CHICAGO - A small Illinois university said on Friday it was standing by a long-time psychology professor recently revealed to have shot and killed his father, mother and teenage sister in Texas more than four decades ago, although he was found not guilty by reason of insanity.
Millikin University, a Presbyterian school in Decatur with 2,380 students, said in a statement that the school expects James St. James, 61, to keep teaching at Millikin this fall.
The school said it "has only recently been made aware of Dr. St. James' past. Given the traumatic experiences of his childhood, Dr. St. James' efforts to rebuild his life and obtain a successful professional career have been remarkable."
St. James, originally James Wolcott, spent six years in a mental institution after the killings but emerged to start a new life, changing his name and getting master's and doctoral degrees in psychology, according to the Georgetown Advocate newspaper.
Georgetown is the Austin suburb where the killings took place in 1967. Reporters for the paper wondered what had happened to Wolcott and traced him to Millikin.
St. James could not be reached for comment Friday.

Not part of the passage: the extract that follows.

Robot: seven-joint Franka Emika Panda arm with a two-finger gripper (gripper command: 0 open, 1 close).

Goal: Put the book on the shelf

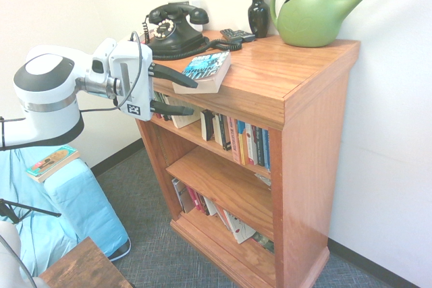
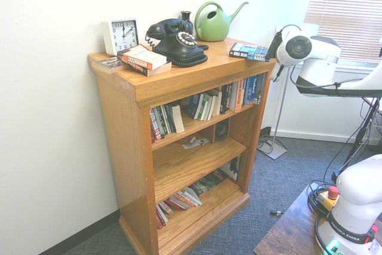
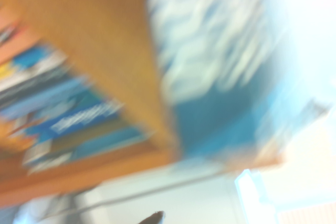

The news sent a shock wave through Decatur, with City Council member Jerry J. Dawson, a former Macon County sheriff, saying that St. James should have told the school about his past before joining the faculty.
"I look at this from a law enforcement perspective, and I just have a problem with somebody who didn't disclose this information," Dawson said. "If I were a parent and my kids were going to Millikin, that's something I would want to know."
In its statement, the university said that St. James had over 27 years "taught a variety of courses at Millikin, served in various leadership roles and built a successful academic career, receiving academic awards including the 1997 Teaching Excellence and Leadership Award."
The Georgetown Advocate said St. James' father was Gordon Wolcott, chairman of the biology department of a local university. The newspaper said James Wolcott had admitted to sniffing some airplane glue on the night of August 4, 1967, and then killing his family with a .22-caliber rifle.